Maka, singgi’ yang dilontarkan pemeran ma’parapa’ memperhatikan tutur bahasa toraja yang tinggi kepada yang bersangkutan dan jika yang hadir adalah kelompok bangsawan maka deretan makna bahasanya pun tertujuh pada kelas bangsawan sebagai penghargaan. Dengan demikian jika yang hadir adalah strata sosial kelas bawa tentunya si pemeran singgi’ hanya menguraikan hubungan keluarga dan kaitan keluarga dengan mereka. Akan tetapi, zaman sekarang ini kebanyakan orang yang ma’parapa’ tidak lagi memperhitungkan kedua hal tersebut, namun yang terpenting bagi mereka adalah bagus tidaknya bahasa yang dituturkan olehnya. Dengan demikian melanggar ketentuan adat yang berlaku di dalam masyarakat Toraja.
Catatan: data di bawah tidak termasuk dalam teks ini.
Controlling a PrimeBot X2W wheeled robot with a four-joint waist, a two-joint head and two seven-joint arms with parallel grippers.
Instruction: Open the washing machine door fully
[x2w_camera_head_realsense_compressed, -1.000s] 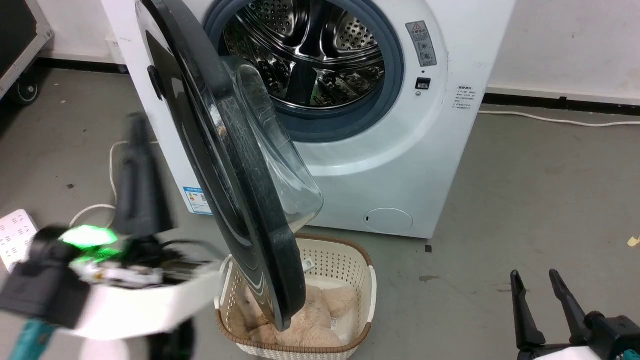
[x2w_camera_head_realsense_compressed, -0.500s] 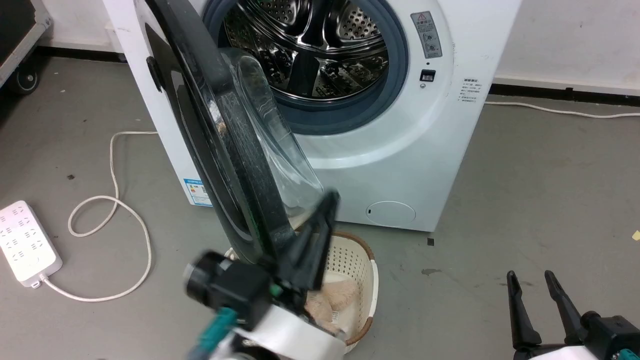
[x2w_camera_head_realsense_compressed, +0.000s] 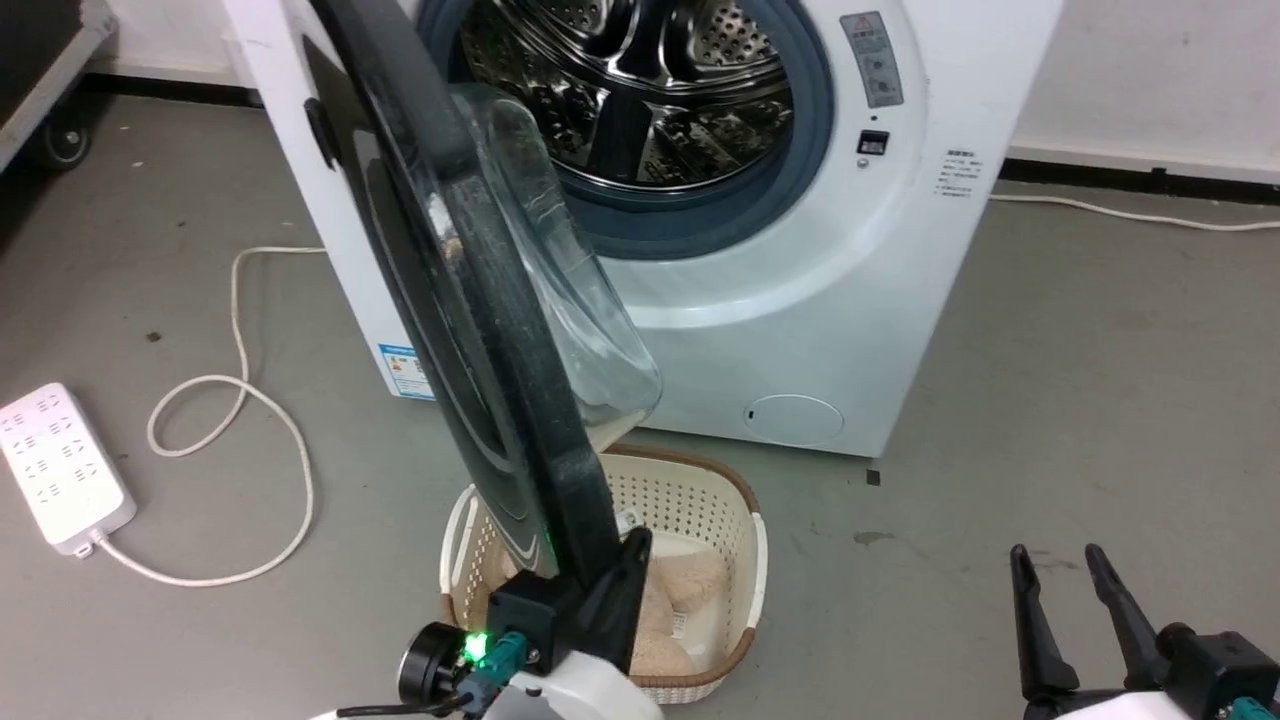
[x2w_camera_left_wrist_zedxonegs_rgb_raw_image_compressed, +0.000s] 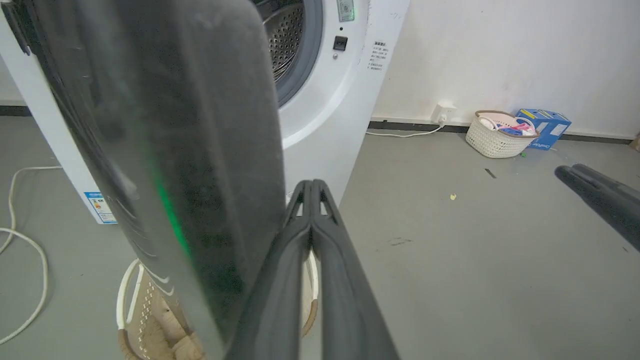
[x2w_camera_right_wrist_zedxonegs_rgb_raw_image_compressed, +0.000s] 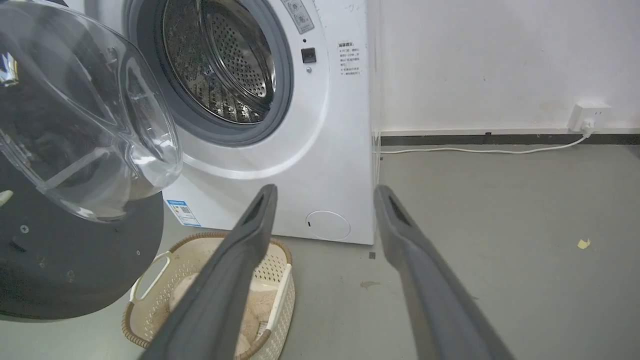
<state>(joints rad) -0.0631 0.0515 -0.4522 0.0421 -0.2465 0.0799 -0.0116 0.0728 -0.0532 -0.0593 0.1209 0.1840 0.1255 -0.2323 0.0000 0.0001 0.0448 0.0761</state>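
Observation:
The washing machine door (x2w_camera_head_realsense_compressed: 470, 300) stands partly open and shows almost edge-on in the head view, its clear glass bowl (x2w_camera_head_realsense_compressed: 575, 300) bulging toward the drum hole (x2w_camera_head_realsense_compressed: 640, 100). My left gripper (x2w_camera_head_realsense_compressed: 637, 548) is shut and empty, its tips just right of the door's lower rim, touching or nearly touching it. The left wrist view has the shut fingers (x2w_camera_left_wrist_zedxonegs_rgb_raw_image_compressed: 320, 235) beside the dark door (x2w_camera_left_wrist_zedxonegs_rgb_raw_image_compressed: 165, 125). My right gripper (x2w_camera_head_realsense_compressed: 1060, 565) hangs open and empty at the lower right, far from the door. In the right wrist view that gripper (x2w_camera_right_wrist_zedxonegs_rgb_raw_image_compressed: 325, 192) faces the machine, the door (x2w_camera_right_wrist_zedxonegs_rgb_raw_image_compressed: 75, 260) at left.
A cream laundry basket (x2w_camera_head_realsense_compressed: 740, 520) holding a beige plush toy sits on the floor under the door's lower edge. A white power strip (x2w_camera_head_realsense_compressed: 60, 470) and looping cable (x2w_camera_head_realsense_compressed: 250, 400) lie at left. A second basket (x2w_camera_left_wrist_zedxonegs_rgb_raw_image_compressed: 497, 137) and a blue box (x2w_camera_left_wrist_zedxonegs_rgb_raw_image_compressed: 545, 127) stand by the wall.
My left gripper swung from the door's outer left side across to its right, then dropped to the lower rim. The head camera shifted slightly. Door angle looks about the same.

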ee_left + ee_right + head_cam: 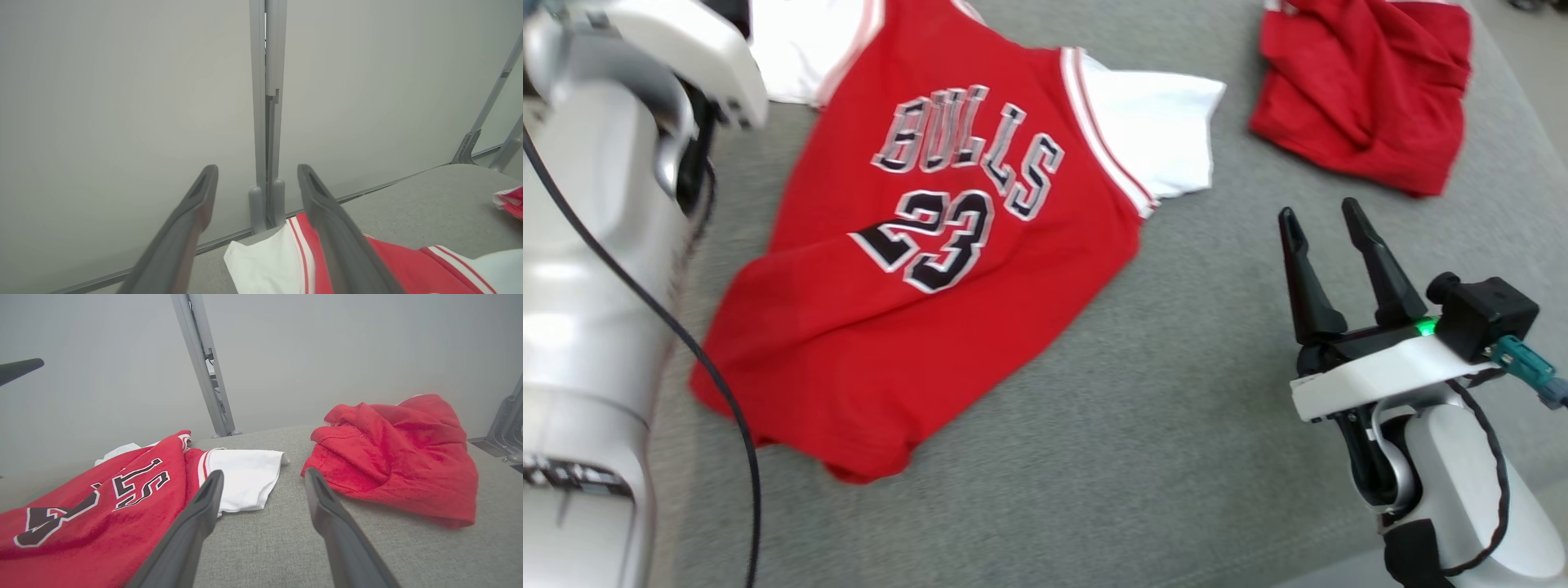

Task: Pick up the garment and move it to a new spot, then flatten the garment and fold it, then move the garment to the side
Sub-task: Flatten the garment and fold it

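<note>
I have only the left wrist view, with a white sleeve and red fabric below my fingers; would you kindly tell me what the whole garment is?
Observer: It is a red jersey printed BULLS 23, lying spread but wrinkled on the grey surface.
Operator: Thank you. Where is the right gripper?
Observer: The right gripper is open over bare surface, to the right of the jersey.
Operator: Is the red cloth at my right edge part of the jersey?
Observer: No, it is a separate crumpled piece, lying apart from the jersey.
</note>
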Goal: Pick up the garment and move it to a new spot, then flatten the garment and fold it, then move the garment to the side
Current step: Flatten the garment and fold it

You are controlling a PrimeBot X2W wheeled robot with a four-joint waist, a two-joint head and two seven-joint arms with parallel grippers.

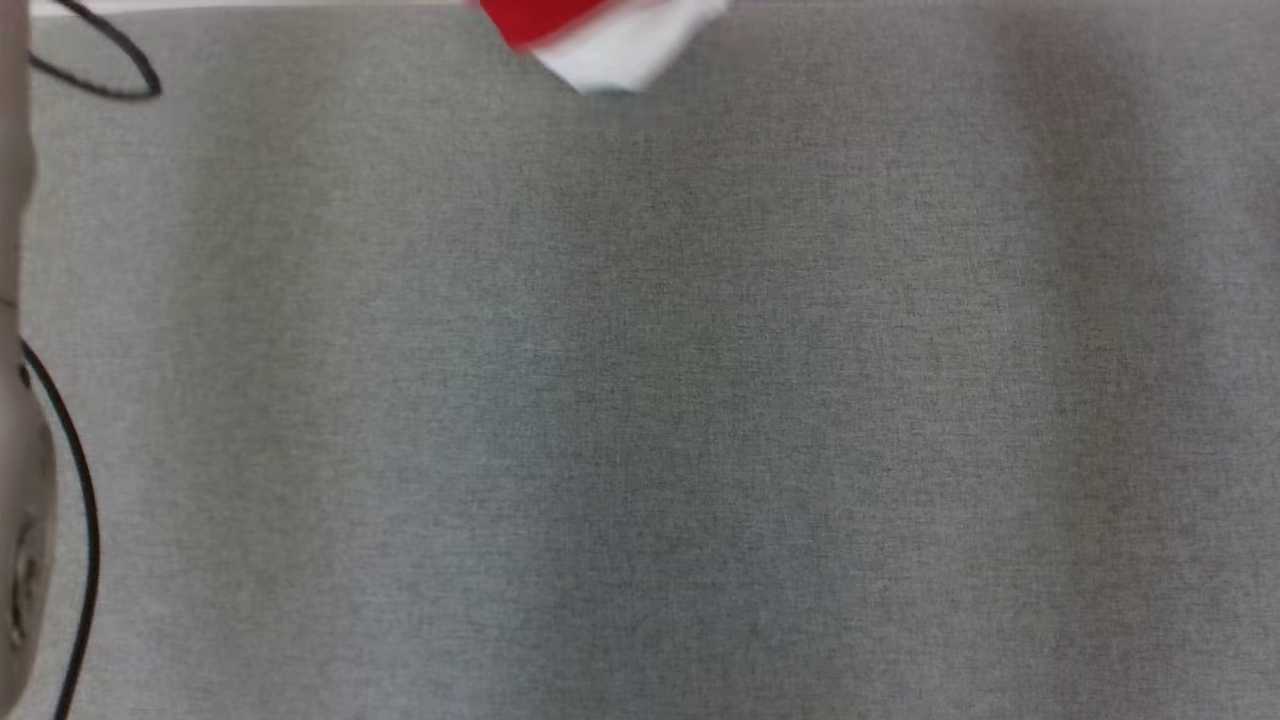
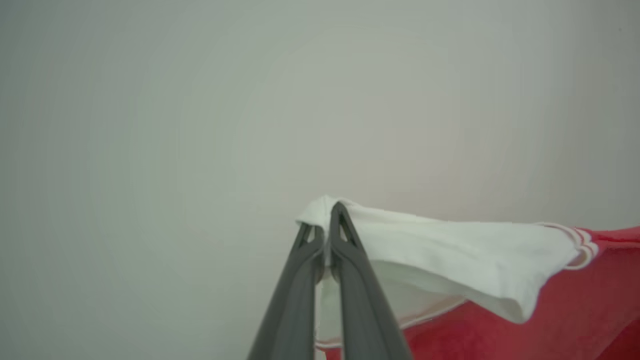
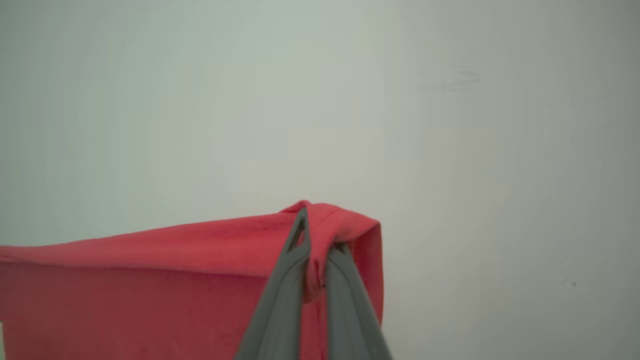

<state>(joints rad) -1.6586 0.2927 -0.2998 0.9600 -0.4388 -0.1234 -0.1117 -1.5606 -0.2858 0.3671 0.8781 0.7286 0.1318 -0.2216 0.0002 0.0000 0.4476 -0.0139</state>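
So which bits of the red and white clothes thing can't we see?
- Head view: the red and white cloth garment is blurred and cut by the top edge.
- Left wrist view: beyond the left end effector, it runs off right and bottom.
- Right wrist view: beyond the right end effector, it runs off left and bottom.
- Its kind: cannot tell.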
Ma’parapa’ dilakukan pada beberapa upacara adat di toraja baik rambu solo’ maupun rambu tuka’. Seperti; dalam kegiatan “Ma’pasa’tedong”, yaitu semua kerbau yang akan disembeli dalam suatu upacara pemakaman dikumpulkan di halaman tongkonan (Rumah adat) dan kerbau-kerbau itu dihiasi sedemikian rupa lalu dibawanya menuju tempat yang telah ditentukan. Sesampainya di sana semua kerbau dan rumpun keluarga Almarhum mengelilingi tenda yang terbuat dari daun enau (Ongan) sebanyak tiga kali, kemudian mereka duduk lalu orang yang ma’parapa’ menenangkan suasana dan diakhiri dengan penyampaian singgi’ yang ditujukan kepada orang yang telah meninggal dan semua kerbau yang telah dikumpulkan.
Cara mengungkapkan singgi’ di kegiatan “Ma’pasa’ tedong” dilakukan dengan menceritakan sejarah kedatangan kerbau ke Dunia, sampai ke Toraja menurut kepercayaan leluhur masyarakat Toraja. Dan juga fungsi kerbau sesuai dengan jenisnya masing-masing serta aturan tentang kapan dan dimana kebau itu disembeli seperti yang terdapat dalam kutipan berikut ini tentang hal-hal yang disampaikan oleh “ Toma’parapa’” dalam acara ma’pasa’ tedong:

“Tedong dao langi’ tarukna sauan sibarrung, bati’na tandasan sikore-kore. Tedong manoka unnola eran dilagi’ mengkailing umpolambanan enda’ to paonganan. Umpolalan ia sibidangna langi’ umpolambanan ia siamma’ na batara, mellaomi dio randanna langi’ mengkara’pa dio lelean uran.
Tonna dio randanna langi’ mangummaling batu ba’tengna kumua, inde’ tasik tangnalamban minanga tangna orongngi. Apa ma’kada ia PUANG MATUA dao tangngana langi’. Kumua kampaiko sampena bulan tumanan baraninna pariama, ammu polambanan re’dena tasik, mu orongngi ubo’tokna bura-bura.
Siappa’mi sampena bulan tumanan baraninna pariama, siari-arimi lamban sikuan launnorong situndan unnola, tasik tumalantan bura-bura urrirak liku mandalan. Lambanmi tangtemme ikko’na tangmarupe kalungkungna tang bonak liku ara’na.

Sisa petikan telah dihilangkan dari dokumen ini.